Task item
Filter the listing so that only lines with the word "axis" remain.

Collected material
/---
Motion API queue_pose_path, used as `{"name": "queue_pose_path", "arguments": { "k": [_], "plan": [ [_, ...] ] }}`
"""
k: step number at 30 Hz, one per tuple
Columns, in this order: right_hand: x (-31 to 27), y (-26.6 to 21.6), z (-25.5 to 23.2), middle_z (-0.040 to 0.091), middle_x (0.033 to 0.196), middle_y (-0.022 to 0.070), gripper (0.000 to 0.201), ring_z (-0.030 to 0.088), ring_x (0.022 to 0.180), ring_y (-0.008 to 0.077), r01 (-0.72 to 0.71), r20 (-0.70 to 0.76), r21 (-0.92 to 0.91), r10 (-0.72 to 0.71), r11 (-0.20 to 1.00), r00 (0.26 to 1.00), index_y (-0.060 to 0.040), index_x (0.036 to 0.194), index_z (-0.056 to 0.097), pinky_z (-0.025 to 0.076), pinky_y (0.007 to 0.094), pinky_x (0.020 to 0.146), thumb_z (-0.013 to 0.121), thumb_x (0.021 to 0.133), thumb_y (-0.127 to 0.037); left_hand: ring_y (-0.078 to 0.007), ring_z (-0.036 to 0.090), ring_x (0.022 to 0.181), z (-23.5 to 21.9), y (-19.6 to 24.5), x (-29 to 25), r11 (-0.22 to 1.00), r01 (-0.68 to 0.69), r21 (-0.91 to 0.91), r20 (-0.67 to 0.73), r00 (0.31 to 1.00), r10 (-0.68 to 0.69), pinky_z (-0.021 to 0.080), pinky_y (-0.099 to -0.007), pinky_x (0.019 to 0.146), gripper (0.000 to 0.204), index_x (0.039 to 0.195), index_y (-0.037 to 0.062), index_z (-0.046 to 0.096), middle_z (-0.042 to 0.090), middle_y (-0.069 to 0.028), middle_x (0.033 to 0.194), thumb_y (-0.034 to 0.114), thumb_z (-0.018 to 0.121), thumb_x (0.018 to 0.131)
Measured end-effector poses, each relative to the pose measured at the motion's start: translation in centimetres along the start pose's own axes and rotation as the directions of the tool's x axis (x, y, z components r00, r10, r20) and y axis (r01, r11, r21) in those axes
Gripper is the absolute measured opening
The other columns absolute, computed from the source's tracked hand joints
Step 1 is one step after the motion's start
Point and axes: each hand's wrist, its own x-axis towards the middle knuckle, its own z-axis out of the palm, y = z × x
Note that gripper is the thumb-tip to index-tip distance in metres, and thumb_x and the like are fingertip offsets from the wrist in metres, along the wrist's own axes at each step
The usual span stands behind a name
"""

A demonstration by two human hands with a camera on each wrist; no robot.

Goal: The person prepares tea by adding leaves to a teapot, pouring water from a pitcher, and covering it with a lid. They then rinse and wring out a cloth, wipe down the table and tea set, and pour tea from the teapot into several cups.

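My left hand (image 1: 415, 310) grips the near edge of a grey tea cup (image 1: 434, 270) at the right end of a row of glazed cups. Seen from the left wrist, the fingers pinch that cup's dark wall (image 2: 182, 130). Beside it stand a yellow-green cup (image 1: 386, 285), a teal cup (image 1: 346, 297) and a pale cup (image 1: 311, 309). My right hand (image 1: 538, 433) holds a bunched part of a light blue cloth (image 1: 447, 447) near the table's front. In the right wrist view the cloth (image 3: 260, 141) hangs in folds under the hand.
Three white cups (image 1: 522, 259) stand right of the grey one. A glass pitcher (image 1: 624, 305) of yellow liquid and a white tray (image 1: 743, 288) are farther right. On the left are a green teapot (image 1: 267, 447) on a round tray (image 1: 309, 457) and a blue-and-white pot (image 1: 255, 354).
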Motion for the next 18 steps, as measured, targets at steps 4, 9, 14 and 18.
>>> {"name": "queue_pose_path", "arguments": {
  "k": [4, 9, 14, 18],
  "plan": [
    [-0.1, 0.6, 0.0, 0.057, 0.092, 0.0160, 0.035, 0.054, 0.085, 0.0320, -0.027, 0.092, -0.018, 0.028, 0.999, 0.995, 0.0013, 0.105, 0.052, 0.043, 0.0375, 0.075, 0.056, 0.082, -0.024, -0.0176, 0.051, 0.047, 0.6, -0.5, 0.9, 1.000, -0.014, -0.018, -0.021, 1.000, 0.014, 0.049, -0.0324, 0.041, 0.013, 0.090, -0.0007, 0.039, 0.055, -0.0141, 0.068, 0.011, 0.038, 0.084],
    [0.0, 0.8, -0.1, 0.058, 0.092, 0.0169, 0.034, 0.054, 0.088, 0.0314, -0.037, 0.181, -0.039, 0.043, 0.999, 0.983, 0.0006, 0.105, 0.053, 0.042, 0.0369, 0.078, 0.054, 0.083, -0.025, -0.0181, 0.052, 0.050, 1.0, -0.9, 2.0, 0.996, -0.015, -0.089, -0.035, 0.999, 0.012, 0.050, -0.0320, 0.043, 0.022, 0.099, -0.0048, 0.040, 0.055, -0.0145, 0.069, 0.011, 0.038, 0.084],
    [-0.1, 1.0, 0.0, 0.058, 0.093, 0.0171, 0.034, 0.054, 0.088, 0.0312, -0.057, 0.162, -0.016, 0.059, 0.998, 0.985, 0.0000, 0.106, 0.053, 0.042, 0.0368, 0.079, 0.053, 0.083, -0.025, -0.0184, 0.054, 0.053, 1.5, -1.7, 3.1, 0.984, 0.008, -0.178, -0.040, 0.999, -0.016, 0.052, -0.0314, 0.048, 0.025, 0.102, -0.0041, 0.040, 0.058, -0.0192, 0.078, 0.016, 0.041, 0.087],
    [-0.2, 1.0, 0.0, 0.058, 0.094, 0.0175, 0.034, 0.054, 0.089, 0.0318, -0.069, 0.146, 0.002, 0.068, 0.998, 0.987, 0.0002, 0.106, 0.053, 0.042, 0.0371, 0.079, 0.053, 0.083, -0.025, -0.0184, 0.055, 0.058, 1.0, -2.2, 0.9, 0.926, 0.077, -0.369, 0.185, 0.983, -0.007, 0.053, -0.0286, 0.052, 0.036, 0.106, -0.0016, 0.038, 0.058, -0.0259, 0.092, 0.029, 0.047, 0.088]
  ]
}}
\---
Solved exercise
Measured end-effector poses, each relative to the pose measured at the motion's start: translation in centimetres along the start pose's own axes and rotation as the directions of the tool's x axis (x, y, z components r00, r10, r20) and y axis (r01, r11, r21) in those axes
Point and axes: each hand's wrist, its own x-axis towards the middle knuckle, its own z-axis out of the palm, y = z × x

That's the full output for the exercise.